How to complete this task. Repeat only the stretch of lines below that runs from the line with "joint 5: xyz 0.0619" through the line with "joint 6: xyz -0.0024", unaltered.

-- Material provided follows --

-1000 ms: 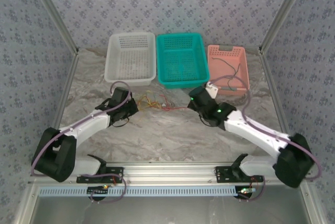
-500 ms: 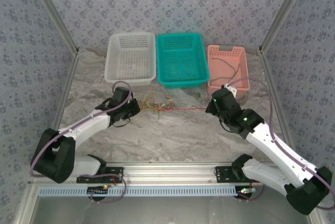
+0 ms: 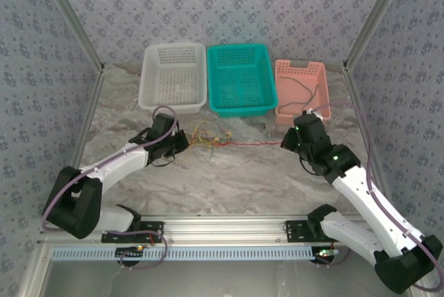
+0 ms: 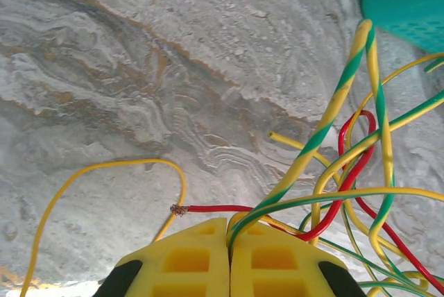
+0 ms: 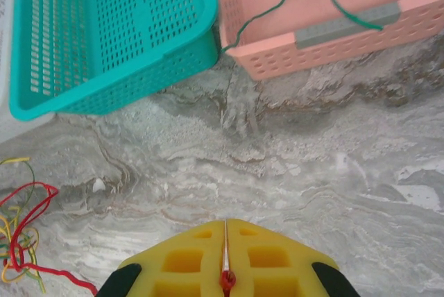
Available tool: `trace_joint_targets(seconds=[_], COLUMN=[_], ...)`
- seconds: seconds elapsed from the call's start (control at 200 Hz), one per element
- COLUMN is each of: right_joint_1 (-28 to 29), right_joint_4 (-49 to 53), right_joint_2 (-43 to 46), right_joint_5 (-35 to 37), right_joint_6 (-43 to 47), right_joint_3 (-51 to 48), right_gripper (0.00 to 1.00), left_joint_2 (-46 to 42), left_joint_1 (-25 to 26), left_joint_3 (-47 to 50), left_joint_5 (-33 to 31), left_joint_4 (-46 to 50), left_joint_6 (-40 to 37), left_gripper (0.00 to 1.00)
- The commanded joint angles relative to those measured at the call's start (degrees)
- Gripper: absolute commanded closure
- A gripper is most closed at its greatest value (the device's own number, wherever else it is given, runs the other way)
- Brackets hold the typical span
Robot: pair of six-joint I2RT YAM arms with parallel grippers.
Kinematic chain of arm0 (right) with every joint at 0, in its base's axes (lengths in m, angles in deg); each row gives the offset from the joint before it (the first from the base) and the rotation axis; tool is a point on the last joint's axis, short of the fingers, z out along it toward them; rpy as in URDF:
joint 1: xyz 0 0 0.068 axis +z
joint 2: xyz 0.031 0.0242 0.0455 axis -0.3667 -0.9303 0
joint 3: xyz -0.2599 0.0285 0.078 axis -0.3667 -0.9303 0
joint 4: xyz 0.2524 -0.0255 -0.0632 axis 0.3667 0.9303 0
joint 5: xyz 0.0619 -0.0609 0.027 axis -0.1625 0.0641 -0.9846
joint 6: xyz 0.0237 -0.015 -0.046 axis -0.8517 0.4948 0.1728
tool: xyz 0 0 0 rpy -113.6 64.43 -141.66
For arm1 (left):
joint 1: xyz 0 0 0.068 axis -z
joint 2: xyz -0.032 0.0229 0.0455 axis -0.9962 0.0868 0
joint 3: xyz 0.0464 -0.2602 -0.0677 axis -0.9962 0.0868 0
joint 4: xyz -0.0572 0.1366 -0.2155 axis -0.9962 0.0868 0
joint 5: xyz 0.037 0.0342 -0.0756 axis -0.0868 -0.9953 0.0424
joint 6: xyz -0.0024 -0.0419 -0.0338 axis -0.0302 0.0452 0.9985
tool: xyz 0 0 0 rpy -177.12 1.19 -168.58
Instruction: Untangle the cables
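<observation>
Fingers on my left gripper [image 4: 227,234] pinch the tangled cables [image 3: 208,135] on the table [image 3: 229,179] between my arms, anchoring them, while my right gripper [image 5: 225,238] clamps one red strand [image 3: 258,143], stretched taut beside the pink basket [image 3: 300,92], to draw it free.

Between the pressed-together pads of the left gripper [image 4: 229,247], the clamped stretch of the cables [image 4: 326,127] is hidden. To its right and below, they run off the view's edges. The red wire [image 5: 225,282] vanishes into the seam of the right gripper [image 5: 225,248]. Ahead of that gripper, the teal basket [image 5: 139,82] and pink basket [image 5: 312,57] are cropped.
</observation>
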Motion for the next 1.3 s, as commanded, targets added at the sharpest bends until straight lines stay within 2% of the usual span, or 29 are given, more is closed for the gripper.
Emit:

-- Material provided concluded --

Exercise result.
joint 5: xyz 0.0619 -0.0609 0.027 axis -0.1625 0.0641 -0.9846
joint 6: xyz 0.0237 -0.015 -0.046 axis -0.8517 0.4948 0.1728
tool: xyz 0 0 0 rpy -113.6 64.43 -141.66
For arm1 (left):
joint 1: xyz 0 0 0.068 axis -z
joint 2: xyz -0.032 0.0229 0.0455 axis -0.9962 0.0868 0
joint 3: xyz 0.0464 -0.2602 -0.0677 axis -0.9962 0.0868 0
joint 4: xyz -0.0572 0.1366 -0.2155 axis -0.9962 0.0868 0
joint 5: xyz 0.037 0.0342 -0.0756 axis -0.0868 -0.9953 0.0424
joint 6: xyz -0.0024 -0.0419 -0.0338 axis -0.0302 0.0452 0.9985

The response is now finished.